Task description: Would you print the material exactly, starting at its first line and ending at the line holding "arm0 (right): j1"?

Given records:
:::::

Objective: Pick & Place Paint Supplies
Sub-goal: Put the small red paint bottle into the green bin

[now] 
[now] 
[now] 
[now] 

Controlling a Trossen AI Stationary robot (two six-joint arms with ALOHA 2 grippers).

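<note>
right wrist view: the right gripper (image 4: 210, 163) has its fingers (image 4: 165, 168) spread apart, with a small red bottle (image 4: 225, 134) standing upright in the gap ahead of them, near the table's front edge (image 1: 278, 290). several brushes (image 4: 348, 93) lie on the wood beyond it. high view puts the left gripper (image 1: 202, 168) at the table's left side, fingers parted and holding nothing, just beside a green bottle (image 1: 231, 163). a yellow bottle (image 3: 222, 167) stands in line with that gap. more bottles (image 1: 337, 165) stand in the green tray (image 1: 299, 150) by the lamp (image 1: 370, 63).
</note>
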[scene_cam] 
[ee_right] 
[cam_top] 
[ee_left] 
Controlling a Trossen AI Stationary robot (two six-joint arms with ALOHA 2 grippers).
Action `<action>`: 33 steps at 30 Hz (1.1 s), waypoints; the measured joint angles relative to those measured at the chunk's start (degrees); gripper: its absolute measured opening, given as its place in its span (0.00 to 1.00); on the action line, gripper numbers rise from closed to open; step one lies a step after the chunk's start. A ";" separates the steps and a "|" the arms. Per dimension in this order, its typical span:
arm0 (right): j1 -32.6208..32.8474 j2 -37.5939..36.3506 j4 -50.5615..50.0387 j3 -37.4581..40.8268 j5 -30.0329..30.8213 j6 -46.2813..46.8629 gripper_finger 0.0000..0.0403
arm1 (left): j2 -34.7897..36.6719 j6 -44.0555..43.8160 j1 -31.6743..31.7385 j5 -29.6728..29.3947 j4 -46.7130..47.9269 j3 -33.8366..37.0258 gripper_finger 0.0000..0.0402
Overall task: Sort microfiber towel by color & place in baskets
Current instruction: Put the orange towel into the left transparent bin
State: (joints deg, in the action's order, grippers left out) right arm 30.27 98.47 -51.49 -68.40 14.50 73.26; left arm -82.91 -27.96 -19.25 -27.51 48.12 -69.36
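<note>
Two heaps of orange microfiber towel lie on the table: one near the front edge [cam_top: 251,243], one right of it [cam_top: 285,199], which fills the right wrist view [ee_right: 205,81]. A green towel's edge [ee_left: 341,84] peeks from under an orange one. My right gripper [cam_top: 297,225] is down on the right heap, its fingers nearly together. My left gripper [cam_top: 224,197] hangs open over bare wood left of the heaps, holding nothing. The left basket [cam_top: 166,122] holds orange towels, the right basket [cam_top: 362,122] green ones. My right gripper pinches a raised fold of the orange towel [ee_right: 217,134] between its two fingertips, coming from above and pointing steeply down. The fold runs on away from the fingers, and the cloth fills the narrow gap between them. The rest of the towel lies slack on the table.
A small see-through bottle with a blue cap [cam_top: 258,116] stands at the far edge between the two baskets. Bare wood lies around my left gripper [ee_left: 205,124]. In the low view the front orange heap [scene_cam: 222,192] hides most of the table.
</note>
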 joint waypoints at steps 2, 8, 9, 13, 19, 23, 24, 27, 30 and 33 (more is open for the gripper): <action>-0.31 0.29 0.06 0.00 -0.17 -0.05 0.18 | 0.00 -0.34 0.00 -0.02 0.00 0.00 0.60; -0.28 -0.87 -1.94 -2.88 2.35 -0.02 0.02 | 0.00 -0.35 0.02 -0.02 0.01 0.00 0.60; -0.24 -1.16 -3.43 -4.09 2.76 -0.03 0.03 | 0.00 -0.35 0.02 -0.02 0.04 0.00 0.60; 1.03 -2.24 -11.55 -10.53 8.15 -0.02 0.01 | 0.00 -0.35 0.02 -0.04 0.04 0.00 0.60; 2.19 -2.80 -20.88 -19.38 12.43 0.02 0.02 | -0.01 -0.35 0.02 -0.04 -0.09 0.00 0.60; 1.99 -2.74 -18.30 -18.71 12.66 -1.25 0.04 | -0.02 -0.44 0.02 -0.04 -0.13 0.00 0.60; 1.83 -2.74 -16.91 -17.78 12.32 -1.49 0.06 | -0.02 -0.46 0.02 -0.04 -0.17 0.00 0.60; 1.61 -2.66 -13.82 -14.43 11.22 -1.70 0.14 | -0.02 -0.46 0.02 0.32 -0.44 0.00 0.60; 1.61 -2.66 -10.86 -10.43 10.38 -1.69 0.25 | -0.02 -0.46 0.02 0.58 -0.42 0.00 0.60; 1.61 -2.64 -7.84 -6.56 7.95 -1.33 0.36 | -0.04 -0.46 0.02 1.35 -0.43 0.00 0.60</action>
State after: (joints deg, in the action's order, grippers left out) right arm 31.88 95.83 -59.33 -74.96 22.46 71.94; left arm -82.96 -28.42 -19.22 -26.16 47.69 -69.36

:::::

Exercise output:
Objective: Pick & Place Paint Supplies
Sub-goal: Put the small red paint bottle into the green bin

[now] 
[now] 
[now] 
[now] 

Controlling a Trossen AI Stationary robot (two six-joint arms with ALOHA 2 grippers).

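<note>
right wrist view: the right gripper (image 4: 210, 163) has its fingers (image 4: 165, 168) spread apart, with a small red bottle (image 4: 225, 134) standing upright in the gap ahead of them, near the table's front edge (image 1: 278, 290). several brushes (image 4: 348, 93) lie on the wood beyond it. high view puts the left gripper (image 1: 202, 168) at the table's left side, fingers parted and holding nothing, just beside a green bottle (image 1: 231, 163). a yellow bottle (image 3: 222, 167) stands in line with that gap. more bottles (image 1: 337, 165) stand in the green tray (image 1: 299, 150) by the lamp (image 1: 370, 63).
</note>
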[scene_cam] 
[ee_right] 
[cam_top] 
[ee_left] 
Controlling a Trossen AI Stationary robot (two six-joint arms with ALOHA 2 grippers).
Action `<action>`: 33 steps at 30 Hz (1.1 s), waypoints; the measured joint angles relative to those measured at the chunk's start (degrees); gripper: its absolute measured opening, given as its place in its span (0.00 to 1.00); on the action line, gripper numbers rise from closed to open; step one lies a step after the chunk's start. A ";" separates the steps and a "|" the arms. Per dimension in this order, its typical span:
arm0 (right): j1 -32.6208..32.8474 j2 -37.5939..36.3506 j4 -50.5615..50.0387 j3 -37.4581..40.8268 j5 -30.0329..30.8213 j6 -46.2813..46.8629 gripper_finger 0.0000..0.0403

This exercise is now finished, and nothing remains to add.